Moreover, tools like NVIVO are imbricated in other structures which reinforce their dominance. University HDR training courses and resource guides are devoted to software tools which are in common use. Additionally, supervisors and senior academics are likely to use the dominant software, and so are in an influential position to recommend its use to their students. This support infrastructure reinforces their dominance by ascribing them a special, or reified status within the institution. At a broader level, even though open source has become a dominant business model, the advocacy behind free and open source software (FOSS) appears to be waning; open source is now the mainstream, and it no longer requires a rebel army of misfits, nerds and outliers (myself included) to be its flag-bearers. This begs the question – who advocates for FOSS within the academy? And more importantly – what influence do they have compared with a slick marketing and sales effort from a global multi-national? I’m reminded here of Eben Moglen’s wise words at linux.conf.au 2015 in Auckland in the context of opposing patent trolls through collective efforts – “freedom itself depends upon how we make use of the technologies we are creating”. That is, universities themselves have created the dependence on academic technologies which now restrict them.

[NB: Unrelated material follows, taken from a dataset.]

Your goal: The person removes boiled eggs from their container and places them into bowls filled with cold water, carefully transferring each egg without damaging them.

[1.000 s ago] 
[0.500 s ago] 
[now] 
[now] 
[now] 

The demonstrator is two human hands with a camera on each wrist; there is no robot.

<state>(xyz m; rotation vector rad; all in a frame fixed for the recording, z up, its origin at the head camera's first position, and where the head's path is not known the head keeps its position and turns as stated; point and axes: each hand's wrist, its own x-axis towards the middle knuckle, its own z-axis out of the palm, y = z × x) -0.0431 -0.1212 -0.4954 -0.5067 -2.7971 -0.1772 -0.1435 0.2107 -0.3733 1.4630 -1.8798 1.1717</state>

There is hope, however. Platforms like ArXiv – the free distribution service and open access archive for nearly two million pre-prints in mathematics, computer science and other (primarily quant) fields – are starting to challenge the status quo. For example, the Australian Research Council recently overturned their prohibition on the citation of pre-prints in competitive grant applications.

Imagine if universities combined their resources – like they have done with ArXiv – to provide an open source qualitative coding tool, locally hosted, and accessible to everyone. In the words of Freire,

“Reading is not walking on the words; it’s grasping the soul of them.”

Paulo Freire, Pedagogy of the Oppressed

Qualitative analysis tools allow us to grasp the soul of the artefacts we create through research; and that ability should be afforded to everyone – not just those that can afford it.